Scorers were trained in sessions led by experienced psychologists (Drs. Wadley and Kana). Ten scorers have been used to date; all were college graduates or current college students. Scorers first reviewed manualized instructions that included a list of atypical responses and situations. A set of 50 Animal Naming and 50 Letter Fluency sound files were used for certification. Each scorer had to achieve .88 kappa adjusted agreement or better relative to the scores assigned by Drs. Wadley or Kana. After certification, a randomly selected 10% of new files from each scorer were independently scored by Dr. Kana for ongoing monitoring of quality control. Any coefficients below .88 would result in suspension of a scorer’s scoring activities and a period of re-training.

Statistical Analyses

Of 30,239 REGARDS participants, 22,250 had first Letter Fluency scores by April 1, 2016. We excluded 1,104 participants due to self-reported stroke at baseline and 498 due to stroke after baseline but prior to cognitive assessment. Another 518 (2.8%) had missing data, 421 had invalid data, 35 were missing due to mismatched ID numbers, and 1,169 had no audio. Thus 18,505 participants remained for Letter Fluency analysis. For Animal Naming, there were 25,478 participants with an initial assessment. We excluded 1,408 with self-reported stroke at baseline, and 379 with stroke prior to first assessment. Another 140 had missing data, 5,167 had no audio, and 313 had invalid data. Thus, 18,072 participants remained for Animal Naming analysis.

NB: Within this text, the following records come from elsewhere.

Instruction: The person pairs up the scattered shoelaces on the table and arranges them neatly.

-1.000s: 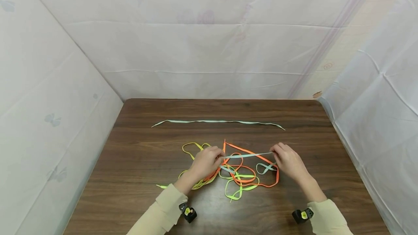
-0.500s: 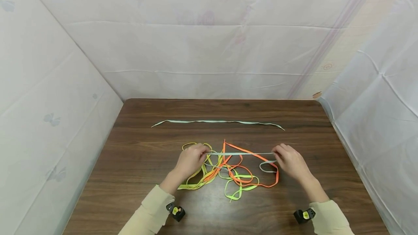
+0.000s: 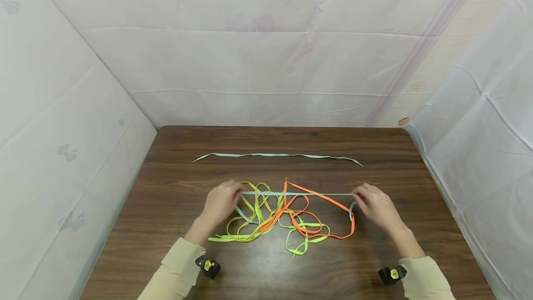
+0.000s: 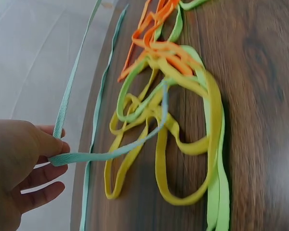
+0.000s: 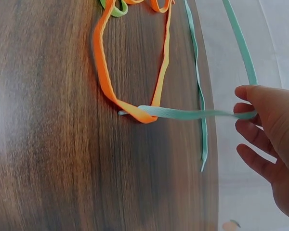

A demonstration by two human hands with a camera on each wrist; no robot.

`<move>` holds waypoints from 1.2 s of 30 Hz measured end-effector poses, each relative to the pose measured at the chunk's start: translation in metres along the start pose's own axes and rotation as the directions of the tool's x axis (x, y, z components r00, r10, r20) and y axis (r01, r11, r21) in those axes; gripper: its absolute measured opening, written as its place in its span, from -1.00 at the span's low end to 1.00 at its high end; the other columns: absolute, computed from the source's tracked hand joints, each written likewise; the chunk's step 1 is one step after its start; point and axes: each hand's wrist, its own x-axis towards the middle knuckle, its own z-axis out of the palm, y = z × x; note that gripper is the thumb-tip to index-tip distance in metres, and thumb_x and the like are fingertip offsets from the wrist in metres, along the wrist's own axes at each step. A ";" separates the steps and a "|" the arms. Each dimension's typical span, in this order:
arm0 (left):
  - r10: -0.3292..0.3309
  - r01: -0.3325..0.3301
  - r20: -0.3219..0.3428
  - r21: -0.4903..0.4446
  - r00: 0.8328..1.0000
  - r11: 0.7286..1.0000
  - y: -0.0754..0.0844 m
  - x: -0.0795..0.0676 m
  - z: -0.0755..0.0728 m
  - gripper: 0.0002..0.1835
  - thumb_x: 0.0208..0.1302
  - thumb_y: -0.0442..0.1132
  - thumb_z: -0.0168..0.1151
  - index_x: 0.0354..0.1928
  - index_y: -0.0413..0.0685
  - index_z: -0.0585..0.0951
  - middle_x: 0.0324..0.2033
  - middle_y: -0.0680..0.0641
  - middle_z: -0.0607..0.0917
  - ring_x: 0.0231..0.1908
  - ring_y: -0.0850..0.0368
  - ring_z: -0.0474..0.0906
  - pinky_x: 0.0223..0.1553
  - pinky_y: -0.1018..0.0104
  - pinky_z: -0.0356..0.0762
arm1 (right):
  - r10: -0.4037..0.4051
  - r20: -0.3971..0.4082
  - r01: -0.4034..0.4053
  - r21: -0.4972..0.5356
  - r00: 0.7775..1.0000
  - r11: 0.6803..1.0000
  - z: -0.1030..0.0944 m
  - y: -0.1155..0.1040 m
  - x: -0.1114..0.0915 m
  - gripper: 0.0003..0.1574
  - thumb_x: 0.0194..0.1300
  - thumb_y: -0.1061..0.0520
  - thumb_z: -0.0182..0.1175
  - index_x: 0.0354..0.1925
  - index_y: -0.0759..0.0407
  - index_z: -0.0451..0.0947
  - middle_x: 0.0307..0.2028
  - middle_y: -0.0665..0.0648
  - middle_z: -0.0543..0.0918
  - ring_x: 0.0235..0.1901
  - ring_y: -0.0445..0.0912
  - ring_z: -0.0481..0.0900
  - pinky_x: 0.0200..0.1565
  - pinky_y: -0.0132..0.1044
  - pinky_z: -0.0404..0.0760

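Observation:
A mint-green shoelace [image 3: 297, 194] is stretched level between my two hands, above a tangle of other laces. My left hand [image 3: 222, 202] pinches it between thumb and forefinger; from there its tail [image 4: 115, 153] hangs down onto the yellow laces [image 4: 161, 159]. My right hand [image 3: 376, 205] pinches the other part, and a short end [image 5: 178, 114] droops across the bend of an orange lace [image 5: 103, 62]. In the head view the orange lace [image 3: 318, 193] and lime-green laces [image 3: 310, 240] lie looped under the taut stretch.
Another mint-green shoelace [image 3: 270, 154] lies nearly straight across the back of the brown wooden table [image 3: 175, 142]. White sheeting [image 3: 266, 68] rises behind the table and on both sides. A black wrist camera [image 3: 208, 266] sits at each cuff.
My left hand has moved left, lengthening the taut mint-green stretch over the tangle. My right hand has shifted slightly right, and the loop below it has shrunk to a short end.

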 end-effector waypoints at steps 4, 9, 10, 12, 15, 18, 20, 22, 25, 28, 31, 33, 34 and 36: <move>-0.029 0.029 0.011 0.011 1.000 1.000 -0.011 -0.004 -0.004 -0.88 0.09 -0.41 0.26 -0.35 -0.05 0.67 -0.45 0.02 0.67 -0.51 0.17 0.57 -0.58 0.32 0.46 | -0.010 -0.018 0.010 -0.008 1.000 1.000 -0.001 0.003 -0.001 -0.81 -0.07 0.32 0.37 -0.42 0.15 0.59 -0.50 -0.01 0.57 -0.55 -0.22 0.43 -0.54 -0.29 0.43; -0.077 0.077 0.013 0.019 0.997 0.997 -0.025 -0.009 -0.008 -0.90 0.07 -0.41 0.28 -0.37 -0.07 0.67 -0.40 -0.01 0.69 -0.45 0.10 0.61 -0.53 0.24 0.51 | 0.009 -0.014 -0.009 -0.022 1.000 1.000 -0.004 0.005 -0.003 -0.83 -0.05 0.32 0.36 -0.42 0.16 0.60 -0.48 0.00 0.59 -0.53 -0.18 0.48 -0.53 -0.25 0.45; -0.085 0.085 0.008 0.023 0.996 0.996 -0.028 -0.010 -0.009 -0.90 0.07 -0.40 0.29 -0.37 -0.06 0.67 -0.40 -0.01 0.69 -0.44 0.09 0.62 -0.52 0.23 0.52 | 0.013 -0.013 -0.013 -0.024 1.000 1.000 -0.004 0.006 -0.003 -0.84 -0.04 0.32 0.35 -0.42 0.16 0.61 -0.48 0.00 0.59 -0.53 -0.17 0.49 -0.52 -0.24 0.46; -0.099 0.099 -0.001 0.023 0.995 0.995 -0.033 -0.011 -0.012 -0.91 0.06 -0.39 0.30 -0.38 -0.06 0.67 -0.41 -0.01 0.69 -0.45 0.08 0.62 -0.53 0.21 0.51 | 0.020 -0.010 -0.021 -0.026 1.000 0.999 -0.005 0.007 -0.004 -0.84 -0.04 0.32 0.35 -0.41 0.16 0.61 -0.48 0.01 0.60 -0.52 -0.15 0.51 -0.51 -0.22 0.47; -0.120 0.120 -0.005 0.028 0.993 0.992 -0.042 -0.013 -0.015 -0.91 0.06 -0.39 0.31 -0.38 -0.06 0.67 -0.43 -0.01 0.68 -0.49 0.09 0.61 -0.57 0.22 0.49 | 0.032 -0.002 -0.032 -0.032 0.999 0.999 -0.005 0.008 -0.005 -0.85 -0.02 0.32 0.34 -0.41 0.16 0.61 -0.47 0.02 0.60 -0.50 -0.13 0.53 -0.50 -0.19 0.48; -0.150 0.150 0.004 0.038 0.989 0.988 -0.050 -0.016 -0.019 -0.92 0.07 -0.36 0.31 -0.36 -0.06 0.67 -0.43 -0.01 0.67 -0.52 0.11 0.58 -0.59 0.24 0.46 | 0.046 0.012 -0.045 -0.037 0.999 0.998 -0.006 0.010 -0.006 -0.86 -0.01 0.31 0.34 -0.40 0.17 0.61 -0.47 0.03 0.60 -0.50 -0.12 0.53 -0.49 -0.18 0.49; -0.170 0.170 0.010 0.041 0.985 0.985 -0.056 -0.017 -0.021 -0.93 0.08 -0.35 0.31 -0.36 -0.07 0.68 -0.43 -0.02 0.67 -0.52 0.11 0.57 -0.60 0.24 0.46 | 0.059 0.023 -0.058 -0.041 0.998 0.997 -0.006 0.012 -0.006 -0.86 -0.01 0.31 0.34 -0.40 0.17 0.61 -0.46 0.03 0.61 -0.49 -0.11 0.53 -0.49 -0.19 0.49; -0.186 0.185 0.017 0.042 0.982 0.982 -0.061 -0.019 -0.022 -0.93 0.09 -0.35 0.30 -0.35 -0.09 0.67 -0.43 -0.03 0.68 -0.52 0.11 0.57 -0.60 0.24 0.46 | 0.071 0.031 -0.070 -0.048 0.997 0.996 -0.007 0.014 -0.007 -0.86 -0.01 0.31 0.34 -0.39 0.17 0.61 -0.45 0.04 0.61 -0.49 -0.10 0.54 -0.49 -0.18 0.49; -0.202 0.201 0.026 0.040 0.979 0.979 -0.069 -0.023 -0.024 -0.93 0.09 -0.34 0.30 -0.35 -0.10 0.67 -0.42 -0.05 0.68 -0.51 0.09 0.58 -0.60 0.23 0.46 | 0.084 0.037 -0.081 -0.057 0.996 0.995 -0.007 0.018 -0.007 -0.85 -0.01 0.32 0.34 -0.38 0.18 0.62 -0.44 0.05 0.62 -0.46 -0.07 0.56 -0.47 -0.16 0.50; -0.213 0.211 0.035 0.046 0.976 0.976 -0.076 -0.026 -0.024 -0.93 0.08 -0.35 0.31 -0.35 -0.11 0.66 -0.41 -0.07 0.68 -0.50 0.07 0.58 -0.58 0.21 0.47 | 0.088 0.041 -0.085 -0.059 0.995 0.995 -0.008 0.021 -0.007 -0.84 -0.01 0.33 0.32 -0.37 0.18 0.62 -0.44 0.06 0.62 -0.46 -0.05 0.56 -0.46 -0.14 0.51; -0.220 0.218 0.049 0.046 0.974 0.975 -0.084 -0.030 -0.023 -0.92 0.08 -0.36 0.30 -0.34 -0.11 0.65 -0.38 -0.09 0.69 -0.48 0.04 0.60 -0.56 0.19 0.49 | 0.095 0.044 -0.092 -0.068 0.994 0.993 -0.010 0.025 -0.007 -0.84 0.00 0.34 0.31 -0.37 0.17 0.62 -0.44 0.06 0.61 -0.47 -0.05 0.56 -0.48 -0.13 0.50; -0.227 0.224 0.062 0.044 0.972 0.974 -0.088 -0.031 -0.023 -0.91 0.09 -0.37 0.29 -0.33 -0.10 0.65 -0.35 -0.09 0.69 -0.45 0.03 0.61 -0.54 0.17 0.50 | 0.104 0.044 -0.100 -0.073 0.994 0.992 -0.011 0.028 -0.006 -0.84 0.00 0.34 0.31 -0.38 0.17 0.61 -0.45 0.05 0.60 -0.50 -0.07 0.54 -0.51 -0.16 0.48; -0.229 0.226 0.069 0.043 0.971 0.973 -0.091 -0.032 -0.023 -0.90 0.09 -0.37 0.28 -0.32 -0.10 0.65 -0.34 -0.10 0.69 -0.44 0.02 0.61 -0.54 0.17 0.50 | 0.105 0.042 -0.101 -0.078 0.994 0.992 -0.011 0.029 -0.006 -0.84 -0.01 0.34 0.31 -0.38 0.17 0.61 -0.46 0.05 0.60 -0.51 -0.08 0.53 -0.52 -0.16 0.47; -0.234 0.231 0.079 0.042 0.969 0.972 -0.094 -0.032 -0.024 -0.90 0.10 -0.38 0.27 -0.30 -0.10 0.65 -0.32 -0.11 0.69 -0.44 0.01 0.61 -0.55 0.18 0.50 | 0.104 0.037 -0.100 -0.083 0.994 0.991 -0.012 0.032 -0.006 -0.84 -0.01 0.34 0.32 -0.39 0.17 0.61 -0.47 0.05 0.59 -0.53 -0.11 0.50 -0.53 -0.19 0.45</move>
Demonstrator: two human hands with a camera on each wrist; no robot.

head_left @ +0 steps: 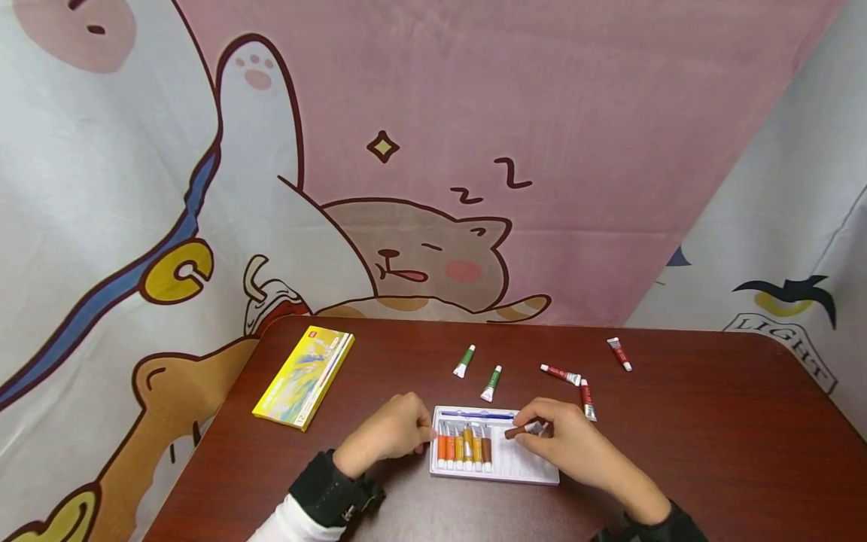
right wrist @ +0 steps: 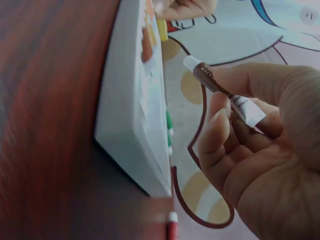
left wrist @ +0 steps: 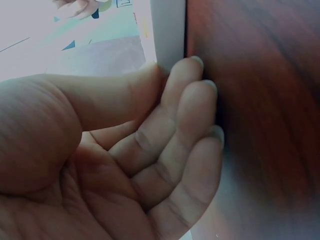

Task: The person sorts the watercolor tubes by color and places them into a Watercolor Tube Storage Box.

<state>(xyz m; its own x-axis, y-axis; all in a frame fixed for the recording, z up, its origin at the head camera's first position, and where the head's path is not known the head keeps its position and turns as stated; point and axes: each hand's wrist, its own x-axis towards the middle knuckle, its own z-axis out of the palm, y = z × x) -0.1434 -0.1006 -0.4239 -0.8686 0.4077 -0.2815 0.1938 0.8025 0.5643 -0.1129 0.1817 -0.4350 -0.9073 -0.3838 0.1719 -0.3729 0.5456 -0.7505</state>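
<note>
A white plastic tray (head_left: 521, 461) lies on the table, with several paint tubes (head_left: 450, 449) in orange, ochre and brown lined up in its left part. Along its far side runs a blue-handled brush (head_left: 477, 415). My left hand (head_left: 389, 429) holds the tray's left end, thumb at the top edge and fingers curled beside the wall (left wrist: 169, 37). Over the tray's right part, my right hand (head_left: 572, 440) pinches a brown paint tube (right wrist: 214, 80) between thumb and fingers. Its white cap points away from the palm, and the crimped silver end lies toward the palm.
Behind the tray lie two green tubes (head_left: 464, 361). Red tubes (head_left: 561, 374) are scattered to the right, one (head_left: 587, 400) close behind my right hand. A yellow paint box (head_left: 305, 378) rests at the left. A printed cloth (head_left: 582, 150) hangs behind the table's far edge.
</note>
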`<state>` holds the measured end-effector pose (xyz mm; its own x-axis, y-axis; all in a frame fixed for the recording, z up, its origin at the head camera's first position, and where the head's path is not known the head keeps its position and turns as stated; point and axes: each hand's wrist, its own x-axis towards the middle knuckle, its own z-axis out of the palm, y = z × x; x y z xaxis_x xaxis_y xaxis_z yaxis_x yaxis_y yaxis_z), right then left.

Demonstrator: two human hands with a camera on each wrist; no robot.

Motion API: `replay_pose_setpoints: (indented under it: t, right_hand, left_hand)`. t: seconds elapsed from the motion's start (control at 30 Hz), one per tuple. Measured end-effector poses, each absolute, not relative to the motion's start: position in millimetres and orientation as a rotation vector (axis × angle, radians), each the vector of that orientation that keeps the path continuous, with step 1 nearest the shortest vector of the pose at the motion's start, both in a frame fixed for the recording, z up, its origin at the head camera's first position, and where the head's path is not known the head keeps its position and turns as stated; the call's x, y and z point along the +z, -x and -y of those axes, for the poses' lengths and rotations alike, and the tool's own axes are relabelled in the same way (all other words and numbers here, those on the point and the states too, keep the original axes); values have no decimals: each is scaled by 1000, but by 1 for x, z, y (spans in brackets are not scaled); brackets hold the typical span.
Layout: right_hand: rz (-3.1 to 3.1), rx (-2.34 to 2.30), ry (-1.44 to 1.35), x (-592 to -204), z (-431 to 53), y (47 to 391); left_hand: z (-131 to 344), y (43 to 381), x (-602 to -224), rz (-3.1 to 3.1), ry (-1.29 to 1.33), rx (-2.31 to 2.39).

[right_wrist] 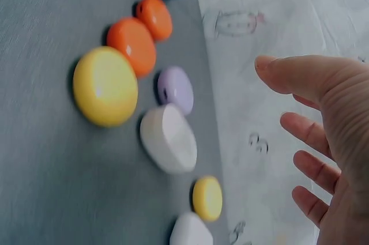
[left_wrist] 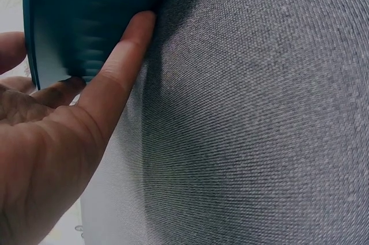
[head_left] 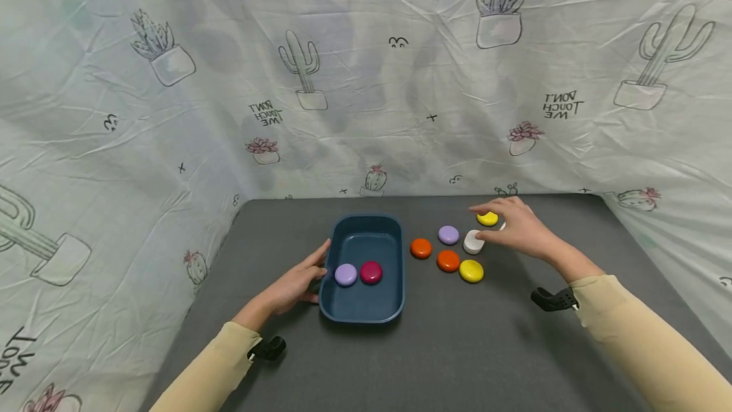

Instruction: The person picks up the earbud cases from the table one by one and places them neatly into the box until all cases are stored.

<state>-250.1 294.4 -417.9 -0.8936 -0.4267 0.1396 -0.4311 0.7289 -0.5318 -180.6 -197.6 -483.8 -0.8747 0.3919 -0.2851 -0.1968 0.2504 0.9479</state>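
My left hand (head_left: 294, 281) rests with extended fingers against the left side of a dark blue tray (head_left: 361, 316). In the left wrist view its thumb lies along the outer wall of the tray (left_wrist: 86, 3), near the cloth. Inside the tray sit a lilac rounded disc (head_left: 345, 274) and a crimson one (head_left: 371, 272). My right hand (head_left: 520, 227) hovers over the loose discs at the right, thumb and fingers spread, holding nothing. Under it lie a white piece (head_left: 472, 243) and a yellow disc (head_left: 487, 219); a second white piece (right_wrist: 191, 230) shows in the right wrist view.
Between the tray and my right hand are two orange discs (head_left: 420, 248), a lilac disc (head_left: 448, 234) and another yellow disc (head_left: 471, 271). A grey cloth (head_left: 434, 348) covers the table. Behind and to the left hangs a pale curtain (head_left: 354, 68) printed with cacti.
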Motion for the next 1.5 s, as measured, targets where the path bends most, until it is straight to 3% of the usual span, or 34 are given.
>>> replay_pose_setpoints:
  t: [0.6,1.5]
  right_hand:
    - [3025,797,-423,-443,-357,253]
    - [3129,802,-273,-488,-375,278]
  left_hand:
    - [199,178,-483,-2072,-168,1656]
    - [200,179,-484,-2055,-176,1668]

Total score, repetitions, and intrusions were tallied by test type and participant subgroups and analyzed using Chi-square tests, t-tests, or analyses of variance (ANOVA) as appropriate. Age was categorized into five groups: 45–54; 55–64; 65–74; 75–84; 85+. Years of educational attainment was categorized into six groups: 0–8; 9–11; 12; 13–15; 16; and 17+.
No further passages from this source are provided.